What to produce =
Transcribe the stretch of entries below from the line with "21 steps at" through the line with "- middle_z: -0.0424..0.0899", exactly and with both ends included; leave out all other lines.

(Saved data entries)
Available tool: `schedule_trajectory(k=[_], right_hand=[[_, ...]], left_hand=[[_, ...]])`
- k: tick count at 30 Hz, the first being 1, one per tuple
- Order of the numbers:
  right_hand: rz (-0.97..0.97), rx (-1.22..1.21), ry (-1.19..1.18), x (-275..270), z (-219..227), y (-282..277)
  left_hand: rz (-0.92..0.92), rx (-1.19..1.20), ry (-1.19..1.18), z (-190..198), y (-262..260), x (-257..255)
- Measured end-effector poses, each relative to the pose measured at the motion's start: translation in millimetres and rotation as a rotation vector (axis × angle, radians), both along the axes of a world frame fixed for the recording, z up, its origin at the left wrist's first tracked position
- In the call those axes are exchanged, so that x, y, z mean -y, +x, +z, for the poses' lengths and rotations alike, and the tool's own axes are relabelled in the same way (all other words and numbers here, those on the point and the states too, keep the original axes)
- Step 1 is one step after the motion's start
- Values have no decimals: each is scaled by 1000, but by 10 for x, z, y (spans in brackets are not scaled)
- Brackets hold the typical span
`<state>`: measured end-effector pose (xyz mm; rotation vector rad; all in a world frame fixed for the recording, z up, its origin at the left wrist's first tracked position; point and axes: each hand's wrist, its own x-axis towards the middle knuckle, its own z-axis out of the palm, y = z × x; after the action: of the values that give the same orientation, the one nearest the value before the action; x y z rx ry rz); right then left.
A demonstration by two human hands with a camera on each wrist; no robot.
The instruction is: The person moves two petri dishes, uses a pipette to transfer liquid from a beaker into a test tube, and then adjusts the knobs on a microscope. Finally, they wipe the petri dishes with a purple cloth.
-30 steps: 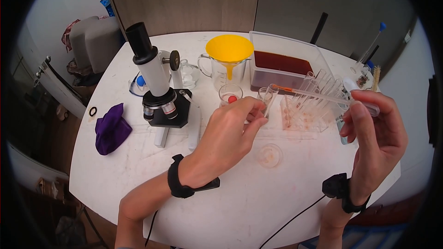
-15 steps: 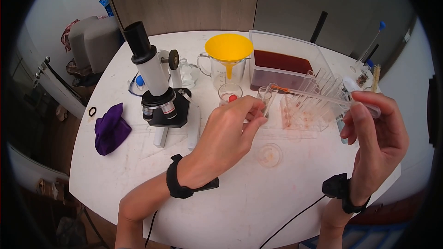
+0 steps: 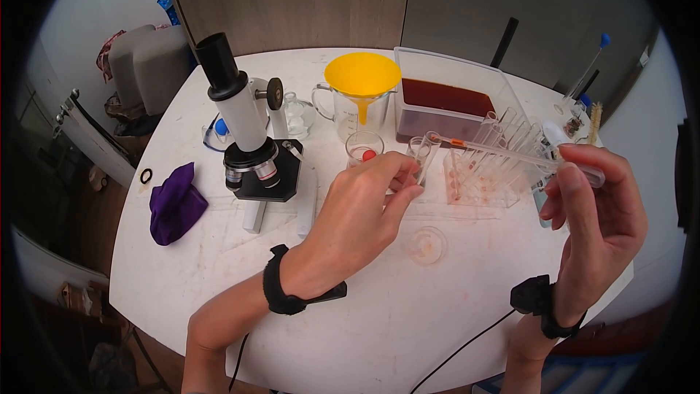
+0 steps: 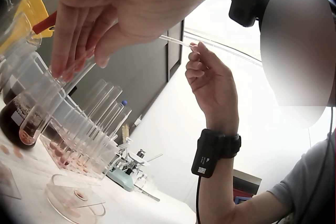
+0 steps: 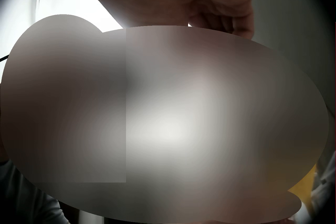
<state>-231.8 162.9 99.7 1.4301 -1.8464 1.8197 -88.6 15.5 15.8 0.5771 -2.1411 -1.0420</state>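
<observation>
My left hand [image 3: 354, 208] pinches a glass test tube [image 3: 430, 152] near its top, at the middle of the table. In the left wrist view the tube [image 4: 39, 119] slants, with a little reddish liquid at its rounded bottom. My right hand [image 3: 598, 211] holds a clear plastic dropper [image 3: 510, 153] between thumb and forefinger, its bulb end at the fingers. A short stretch of orange liquid sits inside near the tip, and the tip overlaps the tube's mouth. The right wrist view is mostly blurred and shows only part of the hand.
A rack [image 3: 481, 193] of several test tubes stands right of the tube. Nearer lies a round glass dish [image 3: 426, 246]. Behind are a yellow funnel [image 3: 362, 75] in a jug and a tub [image 3: 446, 102] of dark red liquid. A microscope [image 3: 248, 124] and purple cloth [image 3: 177, 206] are left.
The orange liquid in the dropper has become shorter and sits farther back from the tip. My right hand has shifted very slightly right; the left stays still.
</observation>
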Motion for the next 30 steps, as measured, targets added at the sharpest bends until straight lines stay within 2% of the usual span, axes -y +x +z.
schedule_trajectory(k=[8,10,17,24,27,29,30], right_hand=[[12,-7,2,-7,-8,-3],[19,-8,3,-10,-9,-6],[-6,-3,11,-22,1,25],[-103,28,-11,-52,-9,-83],[-58,30,9,51,-8,-133],[119,91,47,155,-66,-190],[117,86,48,203,-115,-213]], left_hand=[[-2,1,18,-6,-5,-5],[-13,-63,16,-20,-13,1],[-1,-7,19,1,7,-7],[13,-49,-18,128,108,19],[38,-85,-11,174,265,49],[73,-68,1,275,366,22],[71,-72,1,322,407,13]])
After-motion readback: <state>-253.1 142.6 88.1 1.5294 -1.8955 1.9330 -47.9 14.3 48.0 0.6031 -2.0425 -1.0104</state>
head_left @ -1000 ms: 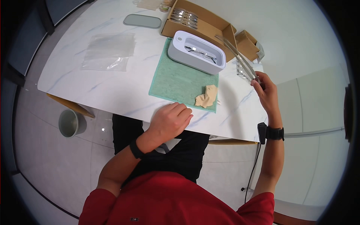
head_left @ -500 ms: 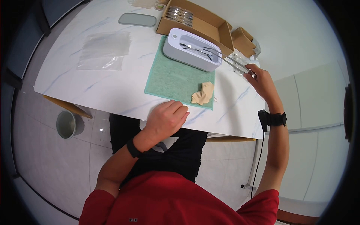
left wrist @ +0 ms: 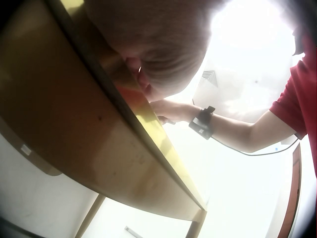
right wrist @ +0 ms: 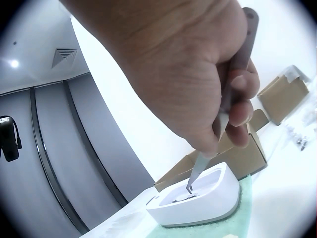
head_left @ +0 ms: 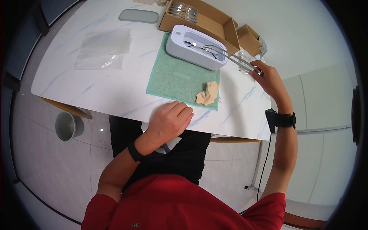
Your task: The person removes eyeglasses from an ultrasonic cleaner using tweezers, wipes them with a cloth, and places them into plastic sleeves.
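Tweezers between right-hand fingers

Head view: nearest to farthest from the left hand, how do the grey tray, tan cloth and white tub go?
From the left hand:
1. Tan cloth: green mat, near right.
2. White tub: far end of the mat.
3. Grey tray: far left, off the mat.

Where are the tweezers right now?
In the right wrist view, the tweezers, held in the right grip, slant down from the upper right to the white tub at lower centre, their tips at its opening.
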A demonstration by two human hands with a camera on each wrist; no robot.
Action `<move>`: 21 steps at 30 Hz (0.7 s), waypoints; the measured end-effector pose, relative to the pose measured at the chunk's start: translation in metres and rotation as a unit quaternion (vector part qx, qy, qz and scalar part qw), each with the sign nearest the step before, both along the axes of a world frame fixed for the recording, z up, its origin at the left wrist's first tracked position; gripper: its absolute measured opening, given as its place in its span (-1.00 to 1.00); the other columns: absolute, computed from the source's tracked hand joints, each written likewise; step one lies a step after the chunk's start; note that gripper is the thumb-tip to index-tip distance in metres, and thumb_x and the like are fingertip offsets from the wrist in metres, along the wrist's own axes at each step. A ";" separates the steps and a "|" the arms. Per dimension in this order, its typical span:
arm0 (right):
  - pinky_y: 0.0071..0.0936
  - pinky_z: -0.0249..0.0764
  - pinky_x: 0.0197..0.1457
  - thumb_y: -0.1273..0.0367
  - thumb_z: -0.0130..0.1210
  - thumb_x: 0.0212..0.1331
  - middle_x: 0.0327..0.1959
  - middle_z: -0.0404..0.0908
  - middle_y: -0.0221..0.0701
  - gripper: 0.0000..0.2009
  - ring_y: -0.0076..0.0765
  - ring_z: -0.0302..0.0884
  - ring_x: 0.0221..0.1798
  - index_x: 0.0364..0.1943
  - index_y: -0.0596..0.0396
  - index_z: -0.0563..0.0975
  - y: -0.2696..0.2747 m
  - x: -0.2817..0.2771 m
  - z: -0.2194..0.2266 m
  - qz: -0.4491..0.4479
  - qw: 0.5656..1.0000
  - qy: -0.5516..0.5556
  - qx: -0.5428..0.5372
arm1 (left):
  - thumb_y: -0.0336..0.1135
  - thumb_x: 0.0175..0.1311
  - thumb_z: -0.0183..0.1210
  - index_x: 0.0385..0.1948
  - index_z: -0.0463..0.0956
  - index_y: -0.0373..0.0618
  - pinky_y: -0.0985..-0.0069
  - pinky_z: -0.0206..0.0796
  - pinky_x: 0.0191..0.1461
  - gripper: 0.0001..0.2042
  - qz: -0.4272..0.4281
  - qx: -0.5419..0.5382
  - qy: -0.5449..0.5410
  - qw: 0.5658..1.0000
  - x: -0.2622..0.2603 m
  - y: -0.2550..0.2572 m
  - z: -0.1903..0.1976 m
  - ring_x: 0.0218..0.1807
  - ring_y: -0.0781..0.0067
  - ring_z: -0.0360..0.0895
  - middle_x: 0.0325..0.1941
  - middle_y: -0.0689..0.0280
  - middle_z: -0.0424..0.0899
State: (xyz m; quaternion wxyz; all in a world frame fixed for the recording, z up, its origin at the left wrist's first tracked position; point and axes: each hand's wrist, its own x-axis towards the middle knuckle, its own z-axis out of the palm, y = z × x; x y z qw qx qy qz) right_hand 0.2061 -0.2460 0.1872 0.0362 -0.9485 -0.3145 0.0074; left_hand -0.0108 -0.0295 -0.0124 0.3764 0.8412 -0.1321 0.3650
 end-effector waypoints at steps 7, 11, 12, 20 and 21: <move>-0.27 0.56 -0.16 0.31 0.26 0.26 -0.32 0.73 -0.08 -0.66 -0.04 0.69 -0.32 0.05 0.16 0.58 0.004 0.006 -0.003 0.014 1.000 -0.009 -0.013 | -0.48 0.09 0.33 -0.36 0.58 -0.16 0.36 0.43 -0.33 -0.88 0.001 0.002 0.001 1.000 -0.001 0.002 -0.004 -0.40 0.25 0.54 -0.41 0.28 0.56; -0.28 0.55 -0.17 0.31 0.26 0.26 -0.33 0.73 -0.10 -0.67 -0.07 0.70 -0.34 0.05 0.16 0.58 0.003 0.006 0.002 0.021 0.999 -0.013 -0.021 | -0.47 0.10 0.32 -0.37 0.58 -0.16 0.37 0.42 -0.33 -0.89 -0.001 0.006 -0.004 1.000 0.000 0.002 -0.006 -0.40 0.26 0.53 -0.41 0.28 0.55; -0.33 0.50 -0.22 0.33 0.25 0.27 -0.38 0.69 -0.17 -0.69 -0.21 0.59 -0.39 0.04 0.17 0.57 0.002 0.006 0.003 0.021 1.000 -0.012 -0.018 | -0.47 0.10 0.32 -0.37 0.58 -0.16 0.37 0.42 -0.33 -0.89 -0.002 0.006 -0.003 1.000 0.001 0.001 -0.006 -0.40 0.26 0.53 -0.41 0.28 0.55; -0.37 0.45 -0.26 0.35 0.23 0.30 -0.42 0.66 -0.23 -0.71 -0.33 0.47 -0.46 0.04 0.17 0.56 0.007 0.000 0.013 0.025 0.999 -0.005 -0.035 | -0.48 0.09 0.33 -0.36 0.58 -0.17 0.36 0.44 -0.32 -0.88 -0.004 -0.002 -0.003 1.000 0.000 0.001 -0.005 -0.39 0.24 0.55 -0.41 0.27 0.56; -0.34 0.48 -0.24 0.34 0.24 0.28 -0.39 0.69 -0.19 -0.71 -0.25 0.55 -0.43 0.03 0.15 0.58 0.011 -0.002 0.014 0.018 0.999 -0.006 -0.039 | -0.48 0.09 0.33 -0.36 0.58 -0.17 0.36 0.44 -0.32 -0.88 -0.005 -0.002 -0.003 1.000 0.000 0.001 -0.004 -0.39 0.24 0.55 -0.41 0.27 0.56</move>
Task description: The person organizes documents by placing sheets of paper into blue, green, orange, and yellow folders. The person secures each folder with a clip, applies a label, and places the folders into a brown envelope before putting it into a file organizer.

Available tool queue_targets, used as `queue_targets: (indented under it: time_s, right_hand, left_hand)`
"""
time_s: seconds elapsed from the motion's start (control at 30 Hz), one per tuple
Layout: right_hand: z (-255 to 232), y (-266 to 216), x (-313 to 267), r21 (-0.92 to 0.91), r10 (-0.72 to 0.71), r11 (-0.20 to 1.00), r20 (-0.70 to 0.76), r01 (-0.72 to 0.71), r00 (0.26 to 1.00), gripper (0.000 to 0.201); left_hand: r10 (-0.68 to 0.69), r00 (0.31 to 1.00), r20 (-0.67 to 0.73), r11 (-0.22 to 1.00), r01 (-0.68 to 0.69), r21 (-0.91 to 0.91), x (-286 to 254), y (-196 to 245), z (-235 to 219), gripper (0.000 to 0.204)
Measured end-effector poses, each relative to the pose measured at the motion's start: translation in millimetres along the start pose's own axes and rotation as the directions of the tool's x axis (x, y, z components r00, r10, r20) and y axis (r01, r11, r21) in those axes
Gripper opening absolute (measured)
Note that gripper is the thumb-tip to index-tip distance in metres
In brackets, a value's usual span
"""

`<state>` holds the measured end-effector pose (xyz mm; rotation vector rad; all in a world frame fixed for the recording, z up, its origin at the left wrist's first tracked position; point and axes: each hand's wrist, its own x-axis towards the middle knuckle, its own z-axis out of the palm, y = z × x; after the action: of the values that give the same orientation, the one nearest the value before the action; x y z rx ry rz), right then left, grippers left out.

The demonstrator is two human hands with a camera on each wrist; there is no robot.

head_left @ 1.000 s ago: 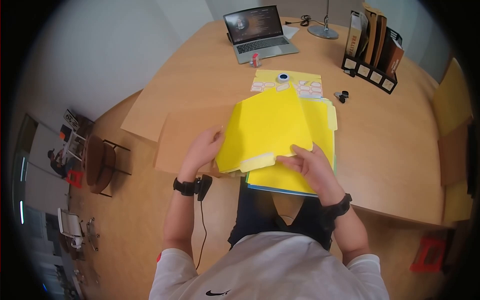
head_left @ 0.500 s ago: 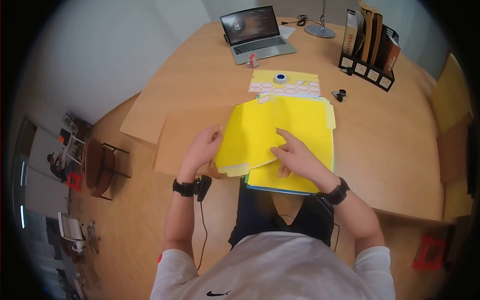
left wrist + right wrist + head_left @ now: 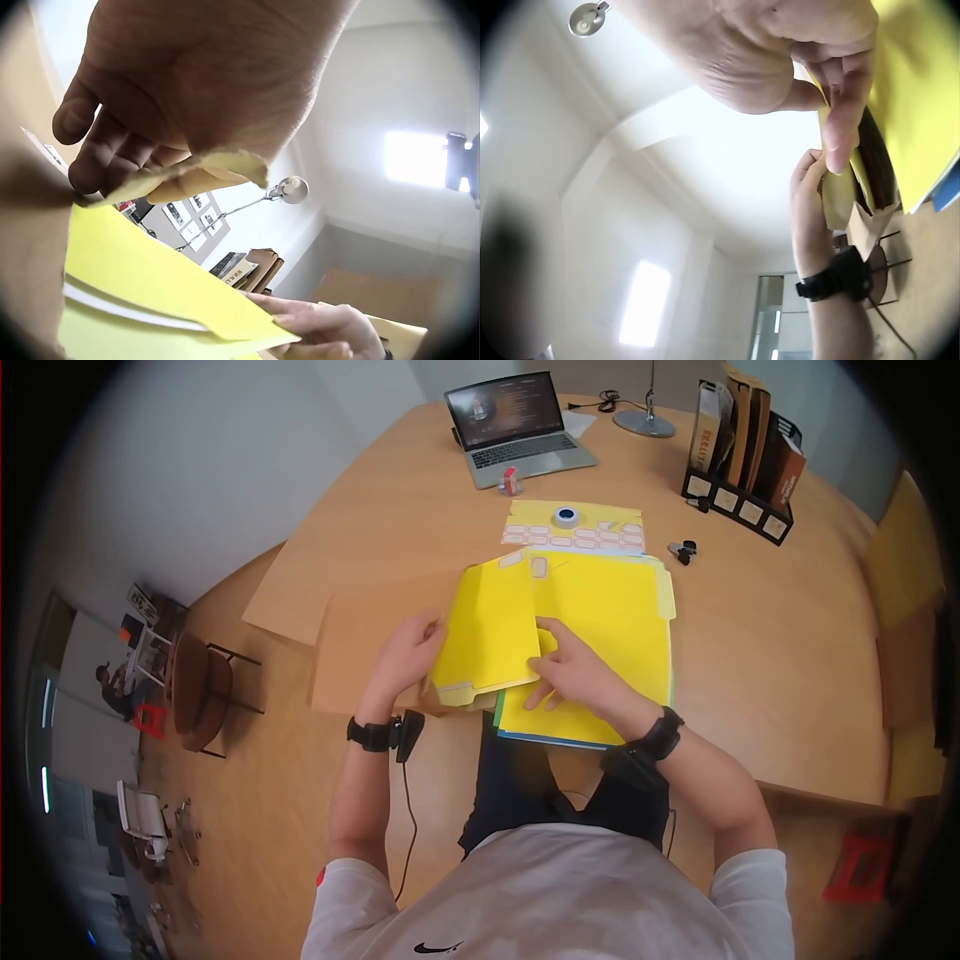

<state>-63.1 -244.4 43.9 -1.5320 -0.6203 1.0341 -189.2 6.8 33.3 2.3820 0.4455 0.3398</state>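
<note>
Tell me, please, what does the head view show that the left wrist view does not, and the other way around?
Only the head view: the round base of the desk lamp, the brown chair and the red stool.
Only the left wrist view: the lamp's head and printed sheets on a grey panel.
Both: the left hand, the right hand, the yellow folder and upright books.

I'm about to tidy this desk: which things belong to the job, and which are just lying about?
Belonging, it seems: yellow folder in the right hand, brown envelope, folder stack, probably label sheet.

Lying about: laptop, lamp, black clips, book rack.
</note>
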Motion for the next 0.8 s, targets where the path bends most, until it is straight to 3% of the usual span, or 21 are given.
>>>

Output of the exercise =
Action `<move>`: 21 steps at 30 Hz (0.7 s), waypoints; the measured end-effector pose, relative to the pose measured at the chunk's start: translation in metres and rotation as a unit quaternion (vector part qx, qy, qz and scalar part qw), each with the sign nearest the step before, both along the axes of a world frame fixed for the recording, z up, its origin at the left wrist's first tracked position; gripper: its absolute measured opening, given as its place in its span (-1.00 to 1.00); the other columns: absolute, computed from the source's tracked hand joints, each written likewise; step one lies a step after the chunk's start; note that gripper is the thumb-tip to index-tip distance in metres, and thumb_x and the like are fingertip offsets from the wrist in metres, along the wrist's own axes at each step. A ";" separates the steps and a "|" the arms. Per dimension in this order, its typical span:
arm0 (right):
  - pinky_y: 0.0071..0.0936
  - pinky_z: -0.0249..0.0764
  - pinky_x: 0.0197..0.1457
  - thumb_y: -0.1273..0.0367
  - thumb_z: -0.0130..0.1210
  - thumb_x: 0.0212..0.1331
  - middle_x: 0.0327..0.1959
  - middle_z: -0.0404..0.0908
  - middle_y: -0.0221..0.0701
  - gripper: 0.0000..0.2009
  - ring_y: -0.0076..0.0765
  - ring_z: -0.0302..0.0884
  - ring_x: 0.0221..0.1798
  - index_x: 0.0364..0.1943
  - index_y: -0.0596..0.0396
  - index_z: -0.0563..0.0975
  - y: -0.2696..0.2747 m
  - x: -0.2817..0.2771 m
  - z: -0.2194..0.2266 m
  - qz: -0.4491..0.4479
  - qw: 0.5656..1.0000
  - qy: -0.5516..0.5556
  - qx: -0.5428..0.5372
arm1 (left):
  - thumb_y: -0.0336..0.1135
  - thumb_x: 0.0175..0.1311
  - thumb_z: -0.0183..0.1210
  - index_x: 0.0385..0.1948
  - index_z: -0.0463..0.0956
  - index_y: -0.0373..0.0618
  - pinky_y: -0.0985..-0.0069
  - pinky_z: -0.0206..0.0796
  - pinky_x: 0.0191..0.1461
  - gripper: 0.0001..0.2042
  - qz: -0.4272..0.4281
  - qx: -0.5419..0.5382
  - qy: -0.5449..0.5410
  - qw: 0.5658..1.0000
  - x: -0.2622..0.2603 m
  - y: -0.2550..0.2572 m
  - z: -0.1903..0.1976 m
  - ring_x: 0.0218..0.1807
  - ring_y: -0.0781..0.0067
  - ring_z: -0.0360..0.0895
  - middle_x: 0.0325..0.1941
  - middle_y: -0.0689..0.0280
  - middle_z: -0.0424..0.0899

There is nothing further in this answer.